À la fin des années 1990, les anomalies du neuro-développement et les troubles envahissants de la personnalité, dont l’autisme, sont largement mis en évidence par une vingtaine d’études. Et ce n’est qu’en 2010 que la notice en France précisera que « la prise de ce médicament est susceptible d’entraîner » de tels risques.
« JE VOULAIS DES ENFANTS. MAIS SI J’AVAIS ÉTÉ AVERTIE DES RISQUES, JE N’EN AURAIS PAS FAIT. » MARINE MARTIN, FONDATRICE DE L’APESAC
Il faudra attendre les résultats de l’enquête, demandée par l’avocat Charles Joseph-Houdin à la ministre de la Santé pour connaître « le nombre d’enfants exposés in utero au VPA et combien sont décédés ou souffrent de malformations ou de troubles du neuro-développement » (via les données de remboursement de l’assurance maladie). La ministre a aussi répondu positivement à la requête de l’avocat afin que l’inspection générale des affaires sociales (IGAS) enquête sur les mécanismes de la prise de décision concernant les conditions de prescription.

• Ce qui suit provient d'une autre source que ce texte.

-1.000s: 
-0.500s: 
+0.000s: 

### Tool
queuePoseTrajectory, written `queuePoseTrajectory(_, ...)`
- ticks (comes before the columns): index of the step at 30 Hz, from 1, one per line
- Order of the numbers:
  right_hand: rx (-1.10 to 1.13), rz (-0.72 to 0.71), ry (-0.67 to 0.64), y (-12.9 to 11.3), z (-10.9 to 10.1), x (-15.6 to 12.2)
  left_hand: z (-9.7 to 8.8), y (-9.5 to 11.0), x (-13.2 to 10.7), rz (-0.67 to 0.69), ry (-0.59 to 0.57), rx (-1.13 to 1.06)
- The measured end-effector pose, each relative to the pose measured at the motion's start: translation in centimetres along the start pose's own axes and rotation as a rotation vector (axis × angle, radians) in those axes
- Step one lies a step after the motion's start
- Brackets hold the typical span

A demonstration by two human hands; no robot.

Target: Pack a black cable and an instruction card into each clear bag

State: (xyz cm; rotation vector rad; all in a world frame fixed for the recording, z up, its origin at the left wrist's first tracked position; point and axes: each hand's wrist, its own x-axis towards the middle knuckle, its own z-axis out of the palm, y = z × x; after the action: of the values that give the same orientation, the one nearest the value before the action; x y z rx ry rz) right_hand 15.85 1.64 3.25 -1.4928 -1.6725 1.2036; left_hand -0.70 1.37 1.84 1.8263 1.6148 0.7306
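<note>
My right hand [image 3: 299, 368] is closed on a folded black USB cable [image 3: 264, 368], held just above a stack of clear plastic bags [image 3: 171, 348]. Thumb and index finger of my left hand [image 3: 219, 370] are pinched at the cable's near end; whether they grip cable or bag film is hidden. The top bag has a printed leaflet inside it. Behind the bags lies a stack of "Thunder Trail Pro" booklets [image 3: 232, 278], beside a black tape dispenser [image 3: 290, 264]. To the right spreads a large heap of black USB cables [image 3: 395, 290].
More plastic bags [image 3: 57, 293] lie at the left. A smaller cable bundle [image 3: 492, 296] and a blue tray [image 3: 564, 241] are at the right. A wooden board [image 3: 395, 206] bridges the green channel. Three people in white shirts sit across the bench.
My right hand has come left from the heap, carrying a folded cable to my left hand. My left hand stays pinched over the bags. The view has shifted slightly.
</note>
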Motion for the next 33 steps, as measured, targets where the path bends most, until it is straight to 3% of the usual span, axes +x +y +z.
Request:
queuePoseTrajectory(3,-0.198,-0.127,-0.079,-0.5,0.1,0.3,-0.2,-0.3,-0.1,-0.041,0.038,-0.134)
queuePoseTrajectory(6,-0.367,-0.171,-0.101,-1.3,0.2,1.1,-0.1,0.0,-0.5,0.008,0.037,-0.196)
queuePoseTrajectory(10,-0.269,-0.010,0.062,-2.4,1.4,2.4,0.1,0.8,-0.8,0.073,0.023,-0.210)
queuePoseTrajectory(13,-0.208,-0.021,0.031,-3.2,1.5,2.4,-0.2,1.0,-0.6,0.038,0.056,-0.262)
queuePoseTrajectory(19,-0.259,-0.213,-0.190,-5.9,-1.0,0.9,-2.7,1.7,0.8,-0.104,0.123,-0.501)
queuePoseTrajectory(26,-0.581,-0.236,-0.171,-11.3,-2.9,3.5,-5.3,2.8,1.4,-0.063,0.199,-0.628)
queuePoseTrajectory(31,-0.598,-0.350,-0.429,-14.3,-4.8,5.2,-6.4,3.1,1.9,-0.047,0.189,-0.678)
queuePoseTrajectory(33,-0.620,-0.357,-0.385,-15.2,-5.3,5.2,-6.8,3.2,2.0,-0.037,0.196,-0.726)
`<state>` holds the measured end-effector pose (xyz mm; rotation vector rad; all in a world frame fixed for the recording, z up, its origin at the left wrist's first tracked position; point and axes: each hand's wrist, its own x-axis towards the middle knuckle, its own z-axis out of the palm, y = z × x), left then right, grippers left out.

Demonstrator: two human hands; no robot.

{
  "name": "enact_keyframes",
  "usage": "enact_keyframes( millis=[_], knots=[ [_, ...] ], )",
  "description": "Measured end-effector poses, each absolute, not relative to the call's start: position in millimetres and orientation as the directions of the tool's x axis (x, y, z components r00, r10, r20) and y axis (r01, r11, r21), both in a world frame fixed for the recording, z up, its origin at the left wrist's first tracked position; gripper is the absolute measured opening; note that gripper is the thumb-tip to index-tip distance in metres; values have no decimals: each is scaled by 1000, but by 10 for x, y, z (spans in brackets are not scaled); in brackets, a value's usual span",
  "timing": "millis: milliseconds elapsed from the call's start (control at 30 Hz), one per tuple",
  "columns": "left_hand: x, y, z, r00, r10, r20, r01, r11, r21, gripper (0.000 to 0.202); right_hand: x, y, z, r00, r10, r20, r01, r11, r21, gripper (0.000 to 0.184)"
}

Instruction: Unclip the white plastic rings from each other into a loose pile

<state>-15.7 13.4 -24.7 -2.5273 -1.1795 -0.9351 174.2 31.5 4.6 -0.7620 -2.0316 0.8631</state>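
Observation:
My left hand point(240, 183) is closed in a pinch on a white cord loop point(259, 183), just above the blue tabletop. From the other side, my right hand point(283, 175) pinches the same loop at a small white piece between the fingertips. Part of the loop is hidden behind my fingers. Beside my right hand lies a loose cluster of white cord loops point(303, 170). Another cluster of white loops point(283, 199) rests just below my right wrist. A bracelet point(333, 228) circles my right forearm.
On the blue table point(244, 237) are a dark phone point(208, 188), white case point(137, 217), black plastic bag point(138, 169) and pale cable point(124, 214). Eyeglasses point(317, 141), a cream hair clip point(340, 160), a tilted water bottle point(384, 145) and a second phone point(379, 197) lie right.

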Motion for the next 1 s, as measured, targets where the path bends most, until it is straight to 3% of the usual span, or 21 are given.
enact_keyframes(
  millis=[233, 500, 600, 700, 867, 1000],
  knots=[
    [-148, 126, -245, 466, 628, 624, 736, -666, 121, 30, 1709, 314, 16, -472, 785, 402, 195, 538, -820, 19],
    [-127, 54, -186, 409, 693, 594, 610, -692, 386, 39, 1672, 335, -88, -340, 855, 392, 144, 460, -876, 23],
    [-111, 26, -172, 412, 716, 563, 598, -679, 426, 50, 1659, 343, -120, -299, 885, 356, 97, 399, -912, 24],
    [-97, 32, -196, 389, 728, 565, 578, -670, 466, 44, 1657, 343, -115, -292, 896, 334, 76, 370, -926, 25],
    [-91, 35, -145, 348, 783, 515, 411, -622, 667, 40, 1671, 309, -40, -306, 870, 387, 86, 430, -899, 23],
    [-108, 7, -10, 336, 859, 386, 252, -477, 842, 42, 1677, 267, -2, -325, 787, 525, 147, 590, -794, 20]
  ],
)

Les résultats devraient être connus en septembre. Reste que ni le laboratoire détenteur de l’autorisation, ni l’Agence du médicament n’ont pu ignorer, 30 ans durant, l’abondante littérature médicale sur le VPA, et encore moins les données de pharmacovigilance. Et les prescripteurs, au premier rang desquels les neurologues qui entonnent aujourd’hui un surprenant « on le savait depuis longtemps », n’ont à l’évidence pas tenu compte des mises en garde spécifiées, ni surtout, informé leurs patientes.
(1) Agents tératogènes: substances provoquant des malformations de l’embryon.
(2) Induit des malformations pour le fœtus.
(3) Antiépileptique retiré du marché en raison d’effets indésirables et d’anomalies du développement, proches de ceux dûs au valproate, chez les enfants dont les mères ont été exposées.
LE DISTIBÈNE, AUTRE POISON POUR LES ENFANTS
Le distilbène, ou DES, a été prescrit de 1948 à 1977 en France à des femmes enceintes pour éviter des fausses couches. Il est responsable d’un doublement du nombre de cancers du sein et de l’utérus chez les filles des mères qui y ont été exposées pendant leur grossesse (80 000 filles). Et chez les garçons de troubles psychiatriques et de malformations génitales qui restent peu explorés à ce jour, sauf chez les petits-enfants garçons (étude de 3 e génération) chez lesquels il y a plus d’hypospadias (malformation de l’urètre) et de cryptorchidies (anomalie de la migration des testicules). La thalidomide, non prescrite en France, a marqué les esprits par l’absence de membres chez les enfants exposés in utero.